There was a family that Molenaar became close to after getting to know the mom, who would attend her sewing classes. The family went into hiding to avoid interactions with ICE officers, as their asylum status in the U.S. had been revoked.
She’d help drop off groceries and even drive their daughter to school, as the parents were afraid for her to take the school bus.
“Then it was last week that our little second grader said she'd like to start riding the bus again,” Molenaar said. “So now I kind of miss them.”
She still stays in touch and helps run errands. However, due to the family’s immigration status, Molenaar worries about their future in the U.S.
For now, while the environment that pushed Molenaar to become closer to this family may not have been ideal, she says the ensuing relationship has been a gift.
“Prior to the arrests and things that were happening in Willmar, and then out of necessity, that acquaintance became friendship, which grew into, I would say, even a deeper relationship of great care for each other,” Molenaar said.
A community grapples with the aftermath of the ICE surge
Obregon, Willmar’s director of community growth, said the city is assessing the effects of the aftermath of the ICE surge. There are already economic effects of people missing work to avoid ICE agents.
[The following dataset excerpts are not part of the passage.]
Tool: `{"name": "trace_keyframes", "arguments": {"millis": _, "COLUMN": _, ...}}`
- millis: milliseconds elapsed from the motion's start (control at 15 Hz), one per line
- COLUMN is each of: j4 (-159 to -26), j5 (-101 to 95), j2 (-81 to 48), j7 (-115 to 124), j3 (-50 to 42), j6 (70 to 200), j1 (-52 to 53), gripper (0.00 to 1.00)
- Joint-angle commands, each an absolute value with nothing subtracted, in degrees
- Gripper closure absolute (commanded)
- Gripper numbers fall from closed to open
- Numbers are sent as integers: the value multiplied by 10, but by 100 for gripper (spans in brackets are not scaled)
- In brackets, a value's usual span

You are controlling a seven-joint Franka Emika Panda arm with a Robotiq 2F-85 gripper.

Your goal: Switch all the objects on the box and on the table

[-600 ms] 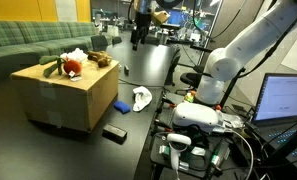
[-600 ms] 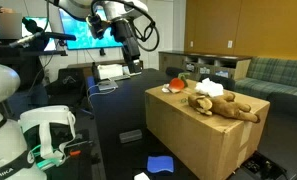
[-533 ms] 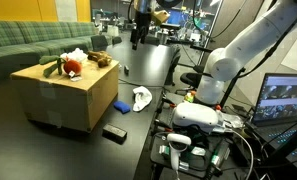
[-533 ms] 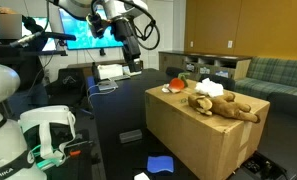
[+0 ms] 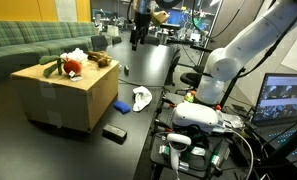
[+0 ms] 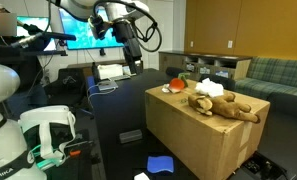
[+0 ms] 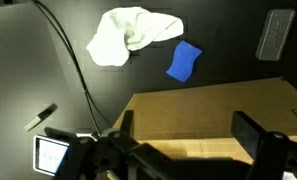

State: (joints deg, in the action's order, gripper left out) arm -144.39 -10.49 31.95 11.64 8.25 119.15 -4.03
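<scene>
Lying nearest the camera in an exterior view, the flat black block [image 5: 114, 133] rests on the dark desk [image 5: 148, 65], close to the front corner of the box [image 5: 63, 100]. Beyond the block, the blue item [image 5: 121, 105] lies on the desk next to the box wall. The loose white cloth [image 5: 141, 97] lies just beside the blue item. The box carries three things on its top: the red-and-green plush [image 5: 71, 68], a second white cloth piece [image 5: 77, 55] behind the plush, and the brown toy [image 5: 100, 60] beside them. Farthest back, the claw [image 5: 136, 40] hangs high above the desk, well apart from every object. In the wrist view its fingers [image 7: 253, 135] stand spread wide with nothing between them, above the edge of the box top.
</scene>
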Motion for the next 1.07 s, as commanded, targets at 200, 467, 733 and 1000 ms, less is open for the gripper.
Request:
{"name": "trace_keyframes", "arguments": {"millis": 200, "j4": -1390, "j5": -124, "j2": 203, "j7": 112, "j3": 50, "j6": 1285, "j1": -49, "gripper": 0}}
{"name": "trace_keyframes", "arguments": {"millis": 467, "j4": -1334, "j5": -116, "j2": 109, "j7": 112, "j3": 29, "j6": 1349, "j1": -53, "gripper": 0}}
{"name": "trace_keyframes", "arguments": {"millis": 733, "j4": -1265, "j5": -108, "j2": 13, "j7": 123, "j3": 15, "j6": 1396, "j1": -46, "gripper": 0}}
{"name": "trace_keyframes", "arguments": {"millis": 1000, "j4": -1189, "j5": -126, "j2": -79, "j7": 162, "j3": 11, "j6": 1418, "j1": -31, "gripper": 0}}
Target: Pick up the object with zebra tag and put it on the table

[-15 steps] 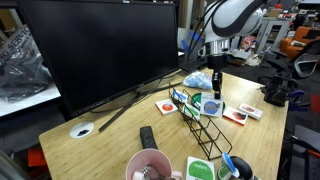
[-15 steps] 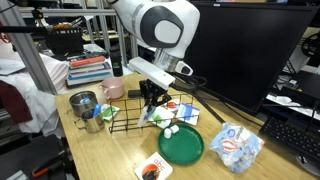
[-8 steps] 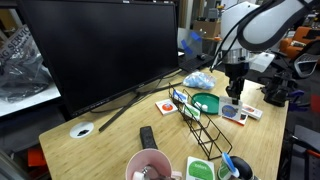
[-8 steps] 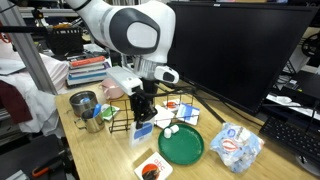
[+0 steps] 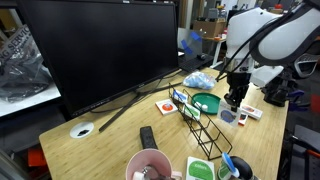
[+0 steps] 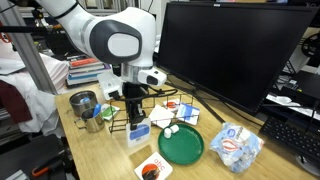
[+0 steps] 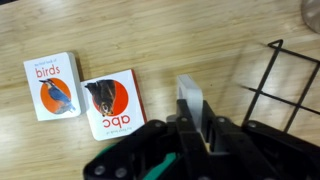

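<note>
Gripper (image 7: 200,126) clamped on object with zebra tag (image 7: 192,95), low over table (image 7: 150,30). Wire rack (image 7: 285,85) just beside gripper: probable snag, or tipping on release.

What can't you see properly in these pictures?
- Zebra picture on the object with zebra tag: too small in both exterior views, unseen in wrist view.
- Whether it touches the table: its underside shows in no view.
- Gripper: blurred and cut off at wrist view's bottom edge.
</note>
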You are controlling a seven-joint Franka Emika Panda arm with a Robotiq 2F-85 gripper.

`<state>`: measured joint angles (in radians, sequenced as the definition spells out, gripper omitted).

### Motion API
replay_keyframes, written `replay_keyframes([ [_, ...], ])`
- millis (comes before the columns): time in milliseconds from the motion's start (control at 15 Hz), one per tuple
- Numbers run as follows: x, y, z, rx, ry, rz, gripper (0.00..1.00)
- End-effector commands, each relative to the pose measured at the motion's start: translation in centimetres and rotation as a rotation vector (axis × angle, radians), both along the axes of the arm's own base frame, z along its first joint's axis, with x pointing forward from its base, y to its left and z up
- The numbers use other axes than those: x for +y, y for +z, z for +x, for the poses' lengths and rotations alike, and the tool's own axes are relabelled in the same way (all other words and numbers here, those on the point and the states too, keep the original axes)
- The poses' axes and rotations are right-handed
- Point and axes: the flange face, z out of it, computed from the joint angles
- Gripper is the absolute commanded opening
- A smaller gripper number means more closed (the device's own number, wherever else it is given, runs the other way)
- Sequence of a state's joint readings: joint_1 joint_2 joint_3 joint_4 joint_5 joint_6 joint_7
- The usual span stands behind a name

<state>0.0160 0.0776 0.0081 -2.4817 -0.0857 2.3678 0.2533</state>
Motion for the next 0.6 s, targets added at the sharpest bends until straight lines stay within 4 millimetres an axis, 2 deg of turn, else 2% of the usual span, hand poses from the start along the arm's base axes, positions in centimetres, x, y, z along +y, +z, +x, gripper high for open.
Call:
replay_keyframes([
  [0,0.5,-0.7,-0.2,-0.044,-0.006,0.020,0.04],
  [533,1.3,-2.0,-0.4,-0.065,0.031,0.023,0.04],
])
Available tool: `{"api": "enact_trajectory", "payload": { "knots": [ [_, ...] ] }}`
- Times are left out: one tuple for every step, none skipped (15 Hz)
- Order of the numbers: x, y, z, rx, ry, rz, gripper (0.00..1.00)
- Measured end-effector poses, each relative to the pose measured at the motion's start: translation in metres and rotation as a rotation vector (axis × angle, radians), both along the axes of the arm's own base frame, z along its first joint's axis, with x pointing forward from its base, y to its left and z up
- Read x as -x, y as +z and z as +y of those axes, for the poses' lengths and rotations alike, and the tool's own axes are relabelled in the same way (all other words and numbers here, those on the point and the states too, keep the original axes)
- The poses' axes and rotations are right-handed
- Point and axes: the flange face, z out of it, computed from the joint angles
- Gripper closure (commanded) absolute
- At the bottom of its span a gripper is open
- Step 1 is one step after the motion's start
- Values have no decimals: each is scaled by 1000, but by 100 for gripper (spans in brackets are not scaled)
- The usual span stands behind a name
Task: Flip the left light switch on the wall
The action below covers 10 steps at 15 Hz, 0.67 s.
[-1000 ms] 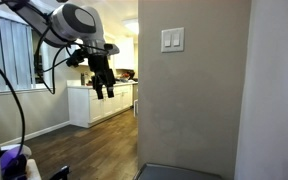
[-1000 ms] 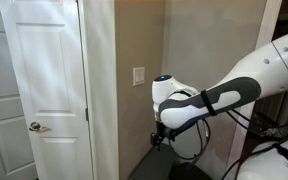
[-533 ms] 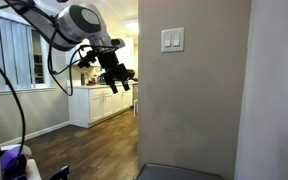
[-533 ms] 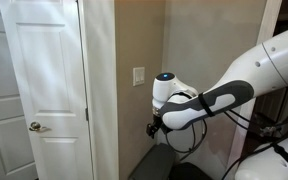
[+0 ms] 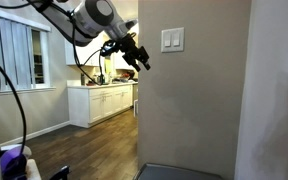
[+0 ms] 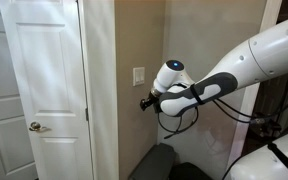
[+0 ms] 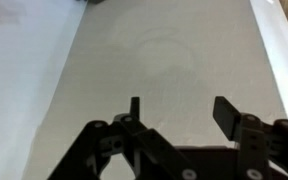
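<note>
The white switch plate holds two rockers on the beige-tan wall. The left light switch is the left paddle; in an exterior view the plate is too small to tell the paddles apart. My gripper is open and empty, raised in the air a short way left of and slightly below the plate. In an exterior view the gripper is just below the plate. In the wrist view the two fingers stand apart in front of bare wall; the switch is out of view there.
A white door with a knob stands beside the wall's corner. A kitchen with white cabinets lies beyond the wall edge. A dark flat surface sits low in front of the wall. A paler whitish wall face adjoins.
The arm has lifted and swung the gripper up and toward the wall, from below the switch plate's height to near its level. The fingers stay open.
</note>
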Motion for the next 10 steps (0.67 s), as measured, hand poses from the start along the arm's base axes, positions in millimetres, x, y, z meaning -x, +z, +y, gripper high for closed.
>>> {"api": "enact_trajectory", "payload": {
  "knots": [
    [-4,10,-4,-5,-1,-45,61],
    [-7,18,-7,-8,-3,-84,66],
    [-9,24,-9,-8,-5,-121,73],
    [-11,29,-11,-9,-8,-154,80],
    [-13,32,-11,-10,-12,-185,85],
    [-15,34,-11,-11,-16,-211,93],
    [-16,35,-11,-11,-20,-235,98],
    [-18,37,-10,-12,-23,-259,100],
    [-20,40,-9,-12,-25,-285,100],
    [-23,43,-8,-11,-24,-311,100]
  ]
}}
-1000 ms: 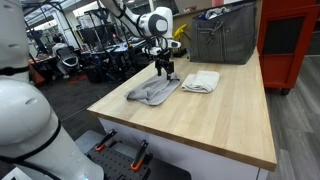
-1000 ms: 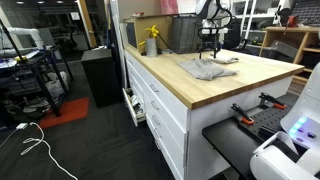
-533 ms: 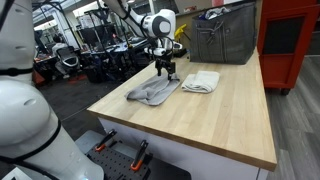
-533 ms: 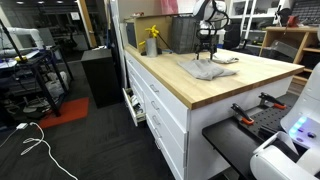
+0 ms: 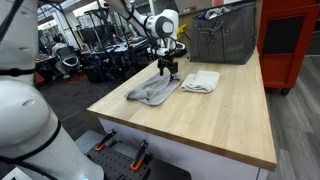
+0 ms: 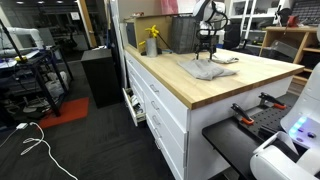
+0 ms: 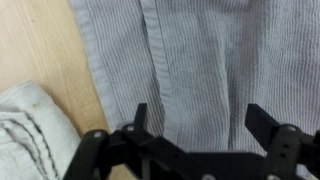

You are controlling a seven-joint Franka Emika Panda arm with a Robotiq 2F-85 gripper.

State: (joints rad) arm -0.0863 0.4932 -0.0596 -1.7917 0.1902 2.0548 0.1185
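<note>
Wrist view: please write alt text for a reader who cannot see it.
An open gripper hangs above a grey ribbed cloth filling most of the picture. A pale towel lies at lower left on a wooden table.

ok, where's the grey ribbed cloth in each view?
Exterior view: grey cloth lies at frame centre.
Exterior view: grey cloth lies in the upper right.
Wrist view: grey cloth fills most of the frame.
Shared landmark: folded pale towel beside it.
</note>
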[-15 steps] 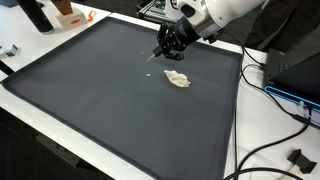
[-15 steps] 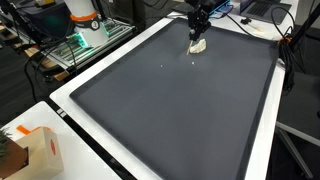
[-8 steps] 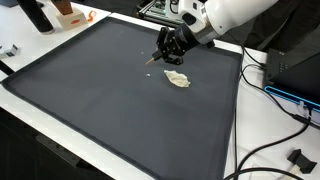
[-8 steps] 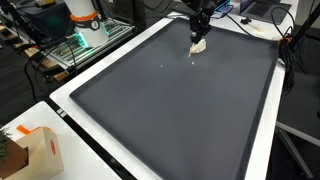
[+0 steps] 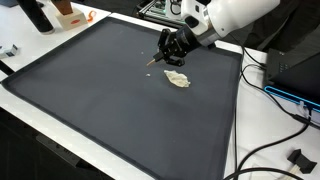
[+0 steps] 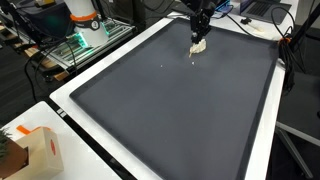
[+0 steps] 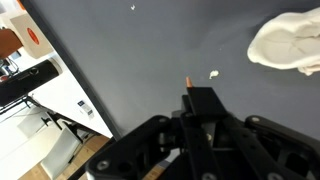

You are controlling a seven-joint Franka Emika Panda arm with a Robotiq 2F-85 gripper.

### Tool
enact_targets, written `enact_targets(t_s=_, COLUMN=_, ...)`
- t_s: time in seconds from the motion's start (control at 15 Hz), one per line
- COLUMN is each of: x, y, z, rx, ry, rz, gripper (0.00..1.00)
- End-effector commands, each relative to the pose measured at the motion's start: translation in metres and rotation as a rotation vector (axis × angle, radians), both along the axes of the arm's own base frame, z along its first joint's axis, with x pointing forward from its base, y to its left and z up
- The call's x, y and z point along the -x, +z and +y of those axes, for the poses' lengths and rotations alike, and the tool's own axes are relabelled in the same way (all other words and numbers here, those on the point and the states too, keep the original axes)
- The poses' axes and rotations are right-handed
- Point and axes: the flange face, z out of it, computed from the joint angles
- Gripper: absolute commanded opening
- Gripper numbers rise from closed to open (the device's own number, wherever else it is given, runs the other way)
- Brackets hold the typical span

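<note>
**Inspector:** Where is the held item sitting?

**Operator:** I am holding a thin stick [image 7: 188, 82], orange-tipped, in the pincer [image 7: 198, 100], with its jaws clamped together on it. The tip is hanging low over the dark mat [image 5: 90, 95], near the crumpled white rag [image 5: 177, 79]. I cannot tell whether the tip is touching the mat.

**Inspector:** Handling and obstructions?

**Operator:** I am judging that a steady grip and slow travel are serving best. A white crumb [image 7: 213, 74] is lying just beside the tip. A cardboard box [image 6: 35, 150] is standing on the surface [image 6: 85, 150], well apart.
</note>
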Motion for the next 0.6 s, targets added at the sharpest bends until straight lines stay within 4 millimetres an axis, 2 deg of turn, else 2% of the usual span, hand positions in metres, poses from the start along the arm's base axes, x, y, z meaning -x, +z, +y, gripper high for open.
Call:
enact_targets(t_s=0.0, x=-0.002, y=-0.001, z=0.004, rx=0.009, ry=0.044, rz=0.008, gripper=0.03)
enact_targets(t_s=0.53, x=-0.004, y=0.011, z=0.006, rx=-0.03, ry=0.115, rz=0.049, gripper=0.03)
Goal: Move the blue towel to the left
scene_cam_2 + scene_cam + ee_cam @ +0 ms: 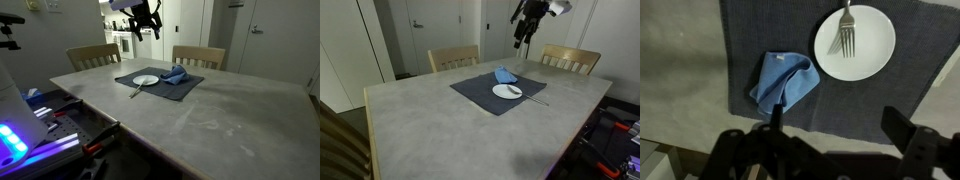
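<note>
The blue towel [782,82] lies crumpled on a dark grey placemat [750,40], beside a white plate [855,42] with a fork [845,35] on it. It shows in both exterior views [504,74] [175,75]. My gripper [832,125] hangs high above the table, open and empty, its fingers apart over the mat's edge. In both exterior views [523,40] [146,30] it is well above the towel.
The placemat [495,92] sits on a large grey table [440,120]. Two wooden chairs [453,58] [570,59] stand at the far side. A second utensil [535,98] lies on the mat next to the plate. Equipment with cables stands beside the table [50,110].
</note>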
There’s also the trauma of what they experienced.
“We are starting to communicate with our mental health providers and to make sure that they are getting equipped themselves,” Obregon said. “Because we want to make sure that we are ready to prevent further long-lasting consequences of this aftermath of ICE presence in our community.”

He added it’ll be important to continue hosting events that celebrate the various cultures among the immigrant populations in Willmar. That includes events such as the city’s upcoming International Heritage Festival in late April.
“People want to be there as a way to [say] we are one community, and all of these things are probably just making us stronger instead of weaker,” Obregon said.
Local businesses, such as Ainu-Shams Halal and Grocery, are also hoping for a return to normalcy. Abdullahi Omar is the owner of the business, which has been here for 14 years. He said business collapsed at the start of the year, and while it’s been improving, customers are still not passing by as often as they used to.
“I hope in the future, [this] won't happen again, because this will affect everybody, and it can be a disaster for the business,” Omar said. “When people run away, when people are not coming, when people are not buying, that's a problem for business.”
John Salgado Maldonado, from Chile, is now organizing a community-based art project that’ll ask people to paint rocks. He’ll later collect them all to create a mosaic representing a period when many had to stay home.
He said the fear people experienced amidst the ICE surge reminded him of his experience in Chile.
“I was born in a dictatorship, the Pinochet dictatorship,” Salgado Maldonado said. “I remember how that process impacted the community, ripped out the community, because no one could trust anyone.”

He was surprised to see how differently people behaved in Willmar, by contrast. People did show up for each other. It comforted him to know he wasn’t alone, although he still worries about a second wave of ICE officers forcing him back into hiding.
“But you know what? If this happened again? We know that we have people; we know that we have community,” Salgado Maldonado said.
And that, he said, is a certainty he didn’t have before.